[PROBLEM TO SOLVE]:
Go through the entries below and print, exactly, the lines starting at the one with "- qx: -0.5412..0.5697" and ending at the one with "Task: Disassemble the", keeping both ends and no others.

[AVAILABLE DATA]:

○ ○ ○ ○

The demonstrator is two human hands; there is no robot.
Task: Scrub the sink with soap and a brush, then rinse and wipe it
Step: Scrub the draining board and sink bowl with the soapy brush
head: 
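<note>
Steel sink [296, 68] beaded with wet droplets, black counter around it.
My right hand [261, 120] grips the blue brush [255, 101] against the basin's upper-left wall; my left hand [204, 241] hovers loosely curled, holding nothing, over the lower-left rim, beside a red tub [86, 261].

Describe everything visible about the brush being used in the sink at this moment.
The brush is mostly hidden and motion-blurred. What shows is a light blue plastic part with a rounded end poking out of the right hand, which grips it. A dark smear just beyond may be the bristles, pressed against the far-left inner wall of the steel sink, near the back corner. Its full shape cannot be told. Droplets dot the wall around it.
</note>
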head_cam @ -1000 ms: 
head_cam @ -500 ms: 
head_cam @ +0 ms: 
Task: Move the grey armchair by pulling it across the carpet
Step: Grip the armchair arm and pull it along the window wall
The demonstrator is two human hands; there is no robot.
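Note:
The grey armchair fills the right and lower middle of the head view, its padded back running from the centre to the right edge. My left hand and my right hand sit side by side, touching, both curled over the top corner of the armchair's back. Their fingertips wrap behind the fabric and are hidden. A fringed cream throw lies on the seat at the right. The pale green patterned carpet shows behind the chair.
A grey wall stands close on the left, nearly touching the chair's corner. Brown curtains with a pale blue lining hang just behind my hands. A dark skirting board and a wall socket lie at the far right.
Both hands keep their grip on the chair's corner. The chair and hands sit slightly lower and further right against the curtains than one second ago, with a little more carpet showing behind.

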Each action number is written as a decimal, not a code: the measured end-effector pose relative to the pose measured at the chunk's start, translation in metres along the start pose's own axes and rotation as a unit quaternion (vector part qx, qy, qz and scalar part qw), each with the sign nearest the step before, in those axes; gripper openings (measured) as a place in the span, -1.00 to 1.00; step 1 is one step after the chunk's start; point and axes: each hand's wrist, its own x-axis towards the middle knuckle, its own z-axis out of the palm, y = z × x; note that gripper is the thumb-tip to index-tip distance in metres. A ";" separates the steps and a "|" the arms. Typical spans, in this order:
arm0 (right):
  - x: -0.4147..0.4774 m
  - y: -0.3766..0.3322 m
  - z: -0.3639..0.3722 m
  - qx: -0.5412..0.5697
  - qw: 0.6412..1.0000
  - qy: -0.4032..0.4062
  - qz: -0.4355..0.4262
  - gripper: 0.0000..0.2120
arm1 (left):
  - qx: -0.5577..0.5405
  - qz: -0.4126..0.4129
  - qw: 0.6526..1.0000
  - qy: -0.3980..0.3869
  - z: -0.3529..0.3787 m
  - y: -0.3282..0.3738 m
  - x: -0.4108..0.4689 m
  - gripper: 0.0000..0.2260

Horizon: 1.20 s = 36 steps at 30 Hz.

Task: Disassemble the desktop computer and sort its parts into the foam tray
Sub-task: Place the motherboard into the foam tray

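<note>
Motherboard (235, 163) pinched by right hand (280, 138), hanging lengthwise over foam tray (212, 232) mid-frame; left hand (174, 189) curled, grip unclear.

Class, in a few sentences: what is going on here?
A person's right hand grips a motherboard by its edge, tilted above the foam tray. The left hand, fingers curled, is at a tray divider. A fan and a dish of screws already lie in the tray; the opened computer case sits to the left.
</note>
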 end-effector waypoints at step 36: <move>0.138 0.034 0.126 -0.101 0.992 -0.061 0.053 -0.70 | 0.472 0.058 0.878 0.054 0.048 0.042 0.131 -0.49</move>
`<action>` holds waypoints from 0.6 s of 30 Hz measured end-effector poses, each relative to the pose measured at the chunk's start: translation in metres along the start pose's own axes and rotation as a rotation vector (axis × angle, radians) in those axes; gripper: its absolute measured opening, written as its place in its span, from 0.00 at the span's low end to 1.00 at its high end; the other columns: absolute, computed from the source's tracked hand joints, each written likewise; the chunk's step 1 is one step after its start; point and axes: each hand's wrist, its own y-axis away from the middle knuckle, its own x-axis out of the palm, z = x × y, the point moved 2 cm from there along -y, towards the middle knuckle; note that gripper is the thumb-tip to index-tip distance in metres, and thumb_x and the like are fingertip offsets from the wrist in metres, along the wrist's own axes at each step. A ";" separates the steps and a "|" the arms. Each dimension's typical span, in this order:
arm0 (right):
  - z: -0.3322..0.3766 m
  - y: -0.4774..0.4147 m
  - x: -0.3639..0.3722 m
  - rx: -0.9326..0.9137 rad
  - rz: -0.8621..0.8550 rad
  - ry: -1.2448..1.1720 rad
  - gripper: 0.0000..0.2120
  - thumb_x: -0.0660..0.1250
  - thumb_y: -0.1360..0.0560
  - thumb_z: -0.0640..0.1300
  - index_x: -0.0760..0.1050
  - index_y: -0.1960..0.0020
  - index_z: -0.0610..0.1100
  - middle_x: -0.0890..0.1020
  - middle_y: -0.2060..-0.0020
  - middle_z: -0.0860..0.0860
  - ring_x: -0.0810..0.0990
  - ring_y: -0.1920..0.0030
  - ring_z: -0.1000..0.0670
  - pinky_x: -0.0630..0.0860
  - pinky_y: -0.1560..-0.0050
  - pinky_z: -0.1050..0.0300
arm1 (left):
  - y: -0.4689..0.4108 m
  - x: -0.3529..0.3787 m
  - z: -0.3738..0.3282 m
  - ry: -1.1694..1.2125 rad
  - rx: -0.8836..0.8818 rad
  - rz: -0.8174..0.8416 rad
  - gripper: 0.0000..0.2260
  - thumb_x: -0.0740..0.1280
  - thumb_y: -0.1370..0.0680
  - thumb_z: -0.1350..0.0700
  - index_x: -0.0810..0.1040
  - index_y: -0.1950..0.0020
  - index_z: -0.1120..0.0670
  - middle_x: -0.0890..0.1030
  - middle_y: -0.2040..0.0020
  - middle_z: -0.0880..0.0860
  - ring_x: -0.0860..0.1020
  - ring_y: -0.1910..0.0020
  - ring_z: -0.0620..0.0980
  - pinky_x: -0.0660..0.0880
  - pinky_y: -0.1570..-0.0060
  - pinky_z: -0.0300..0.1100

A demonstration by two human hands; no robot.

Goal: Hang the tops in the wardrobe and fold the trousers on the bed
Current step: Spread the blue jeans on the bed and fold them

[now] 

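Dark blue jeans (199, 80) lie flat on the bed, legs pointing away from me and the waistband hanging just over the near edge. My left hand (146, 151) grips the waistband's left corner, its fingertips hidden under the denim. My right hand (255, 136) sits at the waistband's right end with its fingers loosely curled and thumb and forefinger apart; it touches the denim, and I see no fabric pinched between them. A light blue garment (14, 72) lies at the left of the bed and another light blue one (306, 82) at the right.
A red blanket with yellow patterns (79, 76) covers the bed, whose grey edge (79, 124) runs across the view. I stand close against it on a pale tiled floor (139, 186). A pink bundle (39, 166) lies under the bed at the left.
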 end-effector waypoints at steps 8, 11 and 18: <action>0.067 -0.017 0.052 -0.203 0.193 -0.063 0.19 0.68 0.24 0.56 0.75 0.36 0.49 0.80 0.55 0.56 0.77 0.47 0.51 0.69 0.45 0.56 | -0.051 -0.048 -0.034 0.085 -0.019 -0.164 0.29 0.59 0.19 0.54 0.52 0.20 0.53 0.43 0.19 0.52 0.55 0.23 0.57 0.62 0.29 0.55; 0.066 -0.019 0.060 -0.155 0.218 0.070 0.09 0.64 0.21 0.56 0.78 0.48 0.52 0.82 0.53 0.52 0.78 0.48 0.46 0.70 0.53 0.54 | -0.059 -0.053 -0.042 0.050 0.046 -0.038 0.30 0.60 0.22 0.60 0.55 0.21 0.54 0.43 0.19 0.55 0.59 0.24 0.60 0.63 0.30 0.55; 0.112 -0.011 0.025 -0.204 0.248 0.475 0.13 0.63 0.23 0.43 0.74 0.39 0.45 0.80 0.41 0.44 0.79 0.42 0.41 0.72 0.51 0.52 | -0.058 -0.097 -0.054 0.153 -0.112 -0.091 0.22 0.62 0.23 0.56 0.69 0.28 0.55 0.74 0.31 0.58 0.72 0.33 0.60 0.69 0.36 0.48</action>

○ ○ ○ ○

[COMPLETED TASK]:
  - qx: -0.5412..0.5697
  - qw: 0.6412..1.0000
  - qy: -0.4032..0.4062
  - qz: -0.4355..0.4262
  - gripper: 0.0000..0.2120
arm1 (left):
  - qx: -0.5577..0.5405
  - qz: -0.4126..0.4129
  - qw: 0.6526..1.0000
  - qy: -0.3980..0.3869
  - z: -0.3529..0.3787 m
  - y: -0.3282..0.3738 m
  - x: -0.4108..0.4689 m
  - gripper: 0.0000..0.2260

Horizon: 1.20 s = 36 steps at 30 Hz.

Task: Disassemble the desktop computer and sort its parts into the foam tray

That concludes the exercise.